As someone else said, http://www.gamecopyworld.com -> search for your game and look for "fixed exe" or "no cd/dvd" file, suited for the patch version of your game. If you dont have your game patched to the version of the available cracks, then search and apply the corresponding patch first using google. :)
 
Its mostly the differing hardware in PCs that cause the requirement for you to put the game on the HD. With consoles the game devs have complete control over what gets loaded at all times and they know exactly how much space they have to work with so they can optimize for it. Also they can check and measure how long each load will actually take within a small margin of error to make up for differing drive speeds. On the PC side, the performance from system to system will vary wildly, and performance of running the game off optical media may render the game unplayable.
 
Conventional modding would be a little more tricky if files are only stored in a temp folder. We'd obviously be looking at longer load times if it has to pull everything from the disc. Imagine loading a game like Oblivion on PC like this.. it takes long enough for a console to load it. Not to mention one of the perks of PC gaming is we don't need the stinkin disc.

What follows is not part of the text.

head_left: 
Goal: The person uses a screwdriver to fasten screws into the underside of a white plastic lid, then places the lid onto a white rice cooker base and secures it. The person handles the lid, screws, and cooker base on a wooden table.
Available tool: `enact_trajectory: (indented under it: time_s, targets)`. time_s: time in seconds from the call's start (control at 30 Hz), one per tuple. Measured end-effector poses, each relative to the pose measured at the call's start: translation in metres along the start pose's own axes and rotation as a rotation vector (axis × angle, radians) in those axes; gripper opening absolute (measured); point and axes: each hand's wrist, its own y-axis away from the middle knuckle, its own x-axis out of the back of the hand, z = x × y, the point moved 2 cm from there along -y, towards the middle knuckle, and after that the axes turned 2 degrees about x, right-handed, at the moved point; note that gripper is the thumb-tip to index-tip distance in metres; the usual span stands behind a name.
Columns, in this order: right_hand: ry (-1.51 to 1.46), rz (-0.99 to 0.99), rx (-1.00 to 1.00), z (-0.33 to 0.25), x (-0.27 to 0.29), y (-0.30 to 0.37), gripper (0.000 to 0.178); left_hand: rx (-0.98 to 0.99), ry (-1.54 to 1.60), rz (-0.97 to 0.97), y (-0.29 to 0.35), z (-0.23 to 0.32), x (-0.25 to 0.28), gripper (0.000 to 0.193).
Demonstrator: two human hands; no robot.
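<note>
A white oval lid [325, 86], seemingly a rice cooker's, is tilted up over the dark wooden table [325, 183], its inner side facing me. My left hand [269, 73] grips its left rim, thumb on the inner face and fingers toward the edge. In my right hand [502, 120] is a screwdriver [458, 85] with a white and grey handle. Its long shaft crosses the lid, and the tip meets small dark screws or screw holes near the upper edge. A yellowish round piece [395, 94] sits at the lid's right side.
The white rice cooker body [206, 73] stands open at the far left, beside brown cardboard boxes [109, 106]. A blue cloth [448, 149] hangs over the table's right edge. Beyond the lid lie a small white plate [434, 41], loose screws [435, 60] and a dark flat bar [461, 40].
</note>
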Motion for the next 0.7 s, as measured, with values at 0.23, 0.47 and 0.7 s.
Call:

If you look into the past, a lot of games used to have a lite install option where it would only install "essential" files and load the rest of the resources from the CD. This would reduce the install size and time by as much as 75% in some cases (Lord of the Realms 2 comes to mind).

I personally prefer not to use no-cd executables, as you'll likely have to get new a new exe when a patch is released. For me, YASU, Daemon Tools, and a collection of ISOs.

You're right to be asking these questions, though. I wouldn't mind it being an option.
 
Every console on the market is Plop-and-play. You Plop the disc in the drive, turn it on and you have instant satisfaction.
That might be the case, but level/area load times can be a significant hindrance to so-called 'satisfaction'. You may get to the main menu very quickly, but as you actually play through the game, you're probably spending a lot of time waiting, though it depends on the complexity of the game (and whether or not the console uses some sort of caching/pre-loading system). The advantage of not having to install the game can actually be a significant disadvantage.

A PC's hard drive may be slow in comparison to RAM, but it's also significantly faster at reading data than a DVD drive. A 10,000 RPM Raptor or a 15,000 RPM Cheetah (I still have my Cheetah...somewhere), or a pair of 7,200 RPM or 10,000 RPM drives in a RAID 0 array can make load times startlingly fast, but a lone 7,200 RPM SATA or IDE drive is still no slouch.

Every PC game on the market is an exercise in patience and sometimes frustration.
Hasn't been the case for me. Very rarely have I had any problems with installers, CD keys, even online activation. Even BioShock installed quickly and smoothly, and thankfully uninstalled even faster. Perhaps your frustrations are due to some other reason?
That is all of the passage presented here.